2009 Distinguished Contributions to Slavic Studies Award Winners
The 2009 Distinguished Contributions to Slavic Studies Award, which honors senior scholars who have helped to build and develop the field of Slavic Studies through outstanding scholarship, teaching, and service to the profession, was presented to Leopold Haimson, Professor Emeritus in the Department of History and the Harriman Institute for Advanced Study of Eurasia at Columbia University, in recognition of his work on the social and political history of Imperial Russia and the origins of the revolutions of 1917.
Leopold Haimson was born in Brussels to parents who were refugees from the Bolshevik Revolution. In 1940, when Haimson was thirteen, his family fled the invading German army, escaping first to unoccupied France and then to the United States. He received his BA (1945) and his PhD (1952) from Harvard University. After graduation he worked for several years on a project on Soviet culture directed by Margaret Mead. He taught at the University of Chicago from 1956 until 1965, before moving to Columbia University, where he remained until his retirement. During these years, in his famously demanding seminars, he mentored several generations of graduate students, many of whom went on to distinguished careers.

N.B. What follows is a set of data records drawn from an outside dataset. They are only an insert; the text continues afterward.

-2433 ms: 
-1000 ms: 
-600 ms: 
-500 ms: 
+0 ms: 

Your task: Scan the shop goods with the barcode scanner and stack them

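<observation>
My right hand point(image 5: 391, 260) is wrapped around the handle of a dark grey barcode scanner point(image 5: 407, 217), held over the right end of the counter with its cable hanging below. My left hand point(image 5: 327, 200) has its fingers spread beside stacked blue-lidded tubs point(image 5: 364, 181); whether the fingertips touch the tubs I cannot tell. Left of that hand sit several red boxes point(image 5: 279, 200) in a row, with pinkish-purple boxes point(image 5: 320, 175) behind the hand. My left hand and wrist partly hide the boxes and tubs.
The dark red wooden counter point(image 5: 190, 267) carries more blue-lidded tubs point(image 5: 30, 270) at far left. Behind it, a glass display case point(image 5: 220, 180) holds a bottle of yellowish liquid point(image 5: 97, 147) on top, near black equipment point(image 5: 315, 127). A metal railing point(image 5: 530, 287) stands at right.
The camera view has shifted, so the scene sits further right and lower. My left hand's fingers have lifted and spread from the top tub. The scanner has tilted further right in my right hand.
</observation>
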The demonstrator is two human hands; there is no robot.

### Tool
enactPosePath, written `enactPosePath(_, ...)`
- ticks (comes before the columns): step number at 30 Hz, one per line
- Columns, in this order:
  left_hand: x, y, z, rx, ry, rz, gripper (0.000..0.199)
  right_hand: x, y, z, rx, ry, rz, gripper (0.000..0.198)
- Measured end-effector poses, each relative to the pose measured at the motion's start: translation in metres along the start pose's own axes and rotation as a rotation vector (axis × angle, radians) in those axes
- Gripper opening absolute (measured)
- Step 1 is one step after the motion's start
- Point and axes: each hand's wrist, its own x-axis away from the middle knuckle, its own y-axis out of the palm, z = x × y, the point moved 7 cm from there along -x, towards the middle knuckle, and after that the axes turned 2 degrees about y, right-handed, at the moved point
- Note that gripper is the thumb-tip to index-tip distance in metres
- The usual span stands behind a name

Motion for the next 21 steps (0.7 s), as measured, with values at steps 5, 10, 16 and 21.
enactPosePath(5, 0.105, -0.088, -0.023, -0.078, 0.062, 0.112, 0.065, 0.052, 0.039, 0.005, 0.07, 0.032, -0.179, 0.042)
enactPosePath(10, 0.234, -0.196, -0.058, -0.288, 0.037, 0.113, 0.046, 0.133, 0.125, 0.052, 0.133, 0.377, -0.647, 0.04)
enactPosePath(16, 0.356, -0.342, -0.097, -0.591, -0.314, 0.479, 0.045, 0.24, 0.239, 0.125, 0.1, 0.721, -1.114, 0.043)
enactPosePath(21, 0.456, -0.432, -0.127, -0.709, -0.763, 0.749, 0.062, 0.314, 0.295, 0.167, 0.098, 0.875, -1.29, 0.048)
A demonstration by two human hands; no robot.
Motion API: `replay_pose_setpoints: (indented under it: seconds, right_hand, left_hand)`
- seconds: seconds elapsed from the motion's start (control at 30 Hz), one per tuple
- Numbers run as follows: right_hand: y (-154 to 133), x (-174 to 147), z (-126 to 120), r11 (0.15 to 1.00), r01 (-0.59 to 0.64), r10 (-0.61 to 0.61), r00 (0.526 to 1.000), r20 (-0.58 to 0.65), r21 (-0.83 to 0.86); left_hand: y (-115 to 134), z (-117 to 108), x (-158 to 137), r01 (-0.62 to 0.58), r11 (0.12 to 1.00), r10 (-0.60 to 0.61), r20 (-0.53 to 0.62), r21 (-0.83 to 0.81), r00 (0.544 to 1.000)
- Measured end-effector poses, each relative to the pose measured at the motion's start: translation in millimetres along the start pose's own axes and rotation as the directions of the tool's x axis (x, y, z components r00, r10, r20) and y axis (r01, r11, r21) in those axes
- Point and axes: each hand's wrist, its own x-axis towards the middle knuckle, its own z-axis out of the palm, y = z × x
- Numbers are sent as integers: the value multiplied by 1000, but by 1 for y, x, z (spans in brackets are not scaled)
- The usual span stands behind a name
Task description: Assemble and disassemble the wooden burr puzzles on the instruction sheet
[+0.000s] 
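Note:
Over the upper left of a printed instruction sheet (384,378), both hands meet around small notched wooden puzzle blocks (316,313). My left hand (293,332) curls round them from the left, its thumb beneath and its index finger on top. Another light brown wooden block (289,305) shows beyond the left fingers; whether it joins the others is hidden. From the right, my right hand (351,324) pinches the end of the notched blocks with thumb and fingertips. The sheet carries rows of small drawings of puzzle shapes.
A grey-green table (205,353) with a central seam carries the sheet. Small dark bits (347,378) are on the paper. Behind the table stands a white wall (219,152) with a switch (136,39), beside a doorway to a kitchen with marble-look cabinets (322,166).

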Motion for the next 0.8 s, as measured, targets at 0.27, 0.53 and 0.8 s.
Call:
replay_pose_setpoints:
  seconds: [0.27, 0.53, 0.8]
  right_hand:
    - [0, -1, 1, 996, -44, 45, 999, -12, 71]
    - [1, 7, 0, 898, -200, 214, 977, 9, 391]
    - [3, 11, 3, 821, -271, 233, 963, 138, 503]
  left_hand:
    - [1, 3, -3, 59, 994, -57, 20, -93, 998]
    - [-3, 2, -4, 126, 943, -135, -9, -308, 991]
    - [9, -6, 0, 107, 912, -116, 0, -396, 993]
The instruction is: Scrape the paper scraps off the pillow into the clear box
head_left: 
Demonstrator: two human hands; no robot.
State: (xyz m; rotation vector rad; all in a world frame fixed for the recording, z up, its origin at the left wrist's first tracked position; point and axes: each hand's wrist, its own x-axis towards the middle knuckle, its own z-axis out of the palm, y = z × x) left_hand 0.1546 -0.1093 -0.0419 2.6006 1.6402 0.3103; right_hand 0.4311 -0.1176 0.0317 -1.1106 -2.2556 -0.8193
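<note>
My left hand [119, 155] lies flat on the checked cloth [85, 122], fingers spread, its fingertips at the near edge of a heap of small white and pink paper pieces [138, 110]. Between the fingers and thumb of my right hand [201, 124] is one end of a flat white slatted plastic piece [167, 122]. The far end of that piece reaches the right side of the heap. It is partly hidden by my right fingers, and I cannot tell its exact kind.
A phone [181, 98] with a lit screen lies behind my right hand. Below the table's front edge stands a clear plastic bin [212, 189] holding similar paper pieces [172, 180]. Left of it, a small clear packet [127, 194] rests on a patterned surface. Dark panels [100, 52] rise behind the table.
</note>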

Haimson’s influential first book, The Russian Marxists and the Origins of Bolshevism (1955), was notable for its artful weaving of intellectual history and psychologically acute biographies of leading revolutionaries. In 1964 he initiated a catalytic debate with the publication in Slavic Review of a two-part article on the viability of late imperial Russia on the eve of the First World War and the inevitability of revolution. In the 1970s and 1980s he took a more comparative approach to the study of pre-revolutionary and revolutionary Russia, working with the sociologist Charles Tilly and the economic historian Giulio Sapelli on strike waves and revolutions in an international perspective. He has continued to publish widely on the social and political history of Russia before and during 1917. During the Soviet era Haimson worked hard to set up collaborations with Soviet colleagues, and he developed close ties with the Maison des Sciences de l’Homme in Paris. Throughout his career he has shown a deep interest in questions of individual and collective identities, drawing on cultural anthropology to explore Russian political culture and on psychology to analyze the actions of key individuals in the period he has studied in such a rich and productive way. This award honors a scholar and teacher of great intellectual breadth and a powerful advocate of collaborative and interdisciplinary approaches to history.